« Malheureusement, quand la nuit a été mauvaise car le malade était agité, c’est difficile d’être sereine ,de prendre du recul. On tombe vite dans un cycle infernal et c’est exactement ce qui se passe en ce moment entre mon mari malade et moi. Un équilibre fragile a été rompu et je n’arrive pas à comprendre ce qui coince . Je pense aussi que j’ai du mal à accepter une dégradation soudaine et importante. »
Dans le parcours de la maladie il y a des moments difficiles qui demandent un effort de lucidité particulier. Ce qui coince, c’est que les repères du quotidien s’effacent sans laisser de trace. Alors ce qui constituait une bonne journée devient une journée difficile où la bonne humeur a disparu. Si la nuit est agitée c’est que la journée précédente n’a été ni bonne ni joyeuse. Des gestes faciles ou des activités plaisantes sont devenues difficiles ou impossibles pour le malade. C’est ce qu’il faut observer avec attention pour procéder aux changements nécessaires, trouver un nouveau mode d’emploi de la journée et de la semaine.
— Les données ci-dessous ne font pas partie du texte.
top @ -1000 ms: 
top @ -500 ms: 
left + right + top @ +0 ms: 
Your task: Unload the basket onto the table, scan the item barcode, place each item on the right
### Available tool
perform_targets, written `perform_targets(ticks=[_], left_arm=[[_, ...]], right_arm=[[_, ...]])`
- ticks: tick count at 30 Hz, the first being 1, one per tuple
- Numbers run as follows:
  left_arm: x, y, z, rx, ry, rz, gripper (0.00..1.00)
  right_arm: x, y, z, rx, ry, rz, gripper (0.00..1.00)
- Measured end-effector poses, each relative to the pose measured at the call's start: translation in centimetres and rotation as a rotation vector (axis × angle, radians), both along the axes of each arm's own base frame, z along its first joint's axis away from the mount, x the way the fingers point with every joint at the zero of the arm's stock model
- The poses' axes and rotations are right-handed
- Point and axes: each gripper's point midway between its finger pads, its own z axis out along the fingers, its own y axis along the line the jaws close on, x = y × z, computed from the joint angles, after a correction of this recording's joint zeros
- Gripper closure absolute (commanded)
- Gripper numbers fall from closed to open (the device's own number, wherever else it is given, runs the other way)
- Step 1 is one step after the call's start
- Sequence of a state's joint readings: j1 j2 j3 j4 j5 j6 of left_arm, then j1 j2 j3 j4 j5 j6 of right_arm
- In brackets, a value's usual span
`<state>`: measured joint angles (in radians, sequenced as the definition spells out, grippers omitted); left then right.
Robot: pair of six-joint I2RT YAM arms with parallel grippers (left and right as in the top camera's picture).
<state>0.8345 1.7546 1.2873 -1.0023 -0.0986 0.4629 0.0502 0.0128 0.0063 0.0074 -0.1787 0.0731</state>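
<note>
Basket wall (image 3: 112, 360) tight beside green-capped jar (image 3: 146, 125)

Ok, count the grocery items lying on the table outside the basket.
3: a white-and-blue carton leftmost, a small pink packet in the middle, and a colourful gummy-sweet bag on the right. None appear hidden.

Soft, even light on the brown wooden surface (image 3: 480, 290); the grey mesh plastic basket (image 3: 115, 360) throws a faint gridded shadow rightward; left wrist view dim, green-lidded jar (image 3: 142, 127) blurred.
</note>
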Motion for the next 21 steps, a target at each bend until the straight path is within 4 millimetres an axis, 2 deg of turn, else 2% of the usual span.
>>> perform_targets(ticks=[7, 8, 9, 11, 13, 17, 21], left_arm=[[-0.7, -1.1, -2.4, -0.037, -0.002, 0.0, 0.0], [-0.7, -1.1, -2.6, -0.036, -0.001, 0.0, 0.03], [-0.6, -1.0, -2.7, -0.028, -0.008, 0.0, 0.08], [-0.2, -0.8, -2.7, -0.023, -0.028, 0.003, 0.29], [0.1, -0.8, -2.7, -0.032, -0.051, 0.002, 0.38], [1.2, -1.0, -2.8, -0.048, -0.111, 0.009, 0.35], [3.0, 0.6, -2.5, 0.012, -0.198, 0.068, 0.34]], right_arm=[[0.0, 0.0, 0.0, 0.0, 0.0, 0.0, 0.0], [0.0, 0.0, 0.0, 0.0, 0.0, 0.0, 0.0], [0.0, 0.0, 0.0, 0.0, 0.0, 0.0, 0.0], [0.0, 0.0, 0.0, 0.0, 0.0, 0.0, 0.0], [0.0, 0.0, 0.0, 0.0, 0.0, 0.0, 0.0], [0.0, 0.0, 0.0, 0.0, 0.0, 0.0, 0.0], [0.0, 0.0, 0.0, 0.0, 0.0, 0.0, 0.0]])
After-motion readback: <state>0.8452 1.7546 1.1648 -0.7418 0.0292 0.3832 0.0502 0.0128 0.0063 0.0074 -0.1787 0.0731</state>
La maladie est évolutive, même quand il ne se passe rien en apparence, le cerveau se dégrade peu à peu. Le malade peut arriver à compenser ses pertes de repères surtout s’il éprouve un sentiment de sécurité vis à vis de son entourage. La dégradation peut apparaître d’un coup, un peu comme un tissu usé qui se déchire brusquement. Alors c’est important de regarder le chemin parcouru. Combien de difficultés avez vous déjà surmonté? De combien de mauvais pas vous êtes vous tirée? Est ce plus difficile aujourd’hui que l’année passée? Où avez vous trouvé de l’aide? Où en chercher aujourd’hui?
Le parcours n’est pas fini et vous savez qu’à la fin de la maladie, le cerveau du malade sera dans un état équivalent à celui d’un nourrisson, si une autre maladie ne fait pas disparaître un malade fragilisé par Alzheimer. Quelque soit l’état du cerveau la relation au malade reste possible. Au fur et à mesure que ses compétences disparaissent son ressenti devient plus précis. Il ressent intensément les émotions des personnes qui l’approchent.
Il y a un élément nouveau auquel il convient de prêter attention: le rythme chrono-biologique se modifie. L’heure où la toilette peut être acceptée peut se modifier considérablement. Il est dix heures du matin à l’horloge, mais pour le corps du malade quelle heure est-il? Si c’est deux heures du matin et qu’on le conduit sous la douche cela va très mal se passer et risque de briser la confiance qu’il a dans son entourage. Toujours lui demander son avis: est-ce le bon moment pour se coucher? le bon moment pour se laver? le bon moment pour sortir?
Tout cela complique la vie en apparence mais la simplifie en réalité, car tout se fera avec la collaboration active du malade. Dans tous ces bouleversements, il faut veiller à votre confort. C’est une priorité, la base sur laquelle tout le reste repose. Comment faire pour augmenter son sentiment de confort, son sentiment de sécurité? Si je suis stressée je ne pourrai communiquer que du stress à la personne malade, je vais aggraver sa situation et la mienne.
De quoi ai-je besoin pour me sentir bien, pour être apaisée, quels sont les choix que je peux envisager. Quelles sont les perspectives qui me rendraient ma bonne humeur naturelle? Car La bonne humeur est naturellement présente dans un quotidien fluide. Quand quelque chose coince, il y a une urgence, il faut réagir. Si on ne fait rien, le quotidien s’aggrave mécaniquement. Si l’aide extérieure systématique devient nécessaire il faut la trouver, et pour cela la chercher activement. Beaucoup d’aides sont proposées et pas ou peu utilisées. Il faut en faire le tour pour trouver celles qui conviennent. On ne pense pas toujours à questionner sa caisse de retraite.
S’occuper d’un malade Alzheimer amène à se poser des questions quasiment en permanence.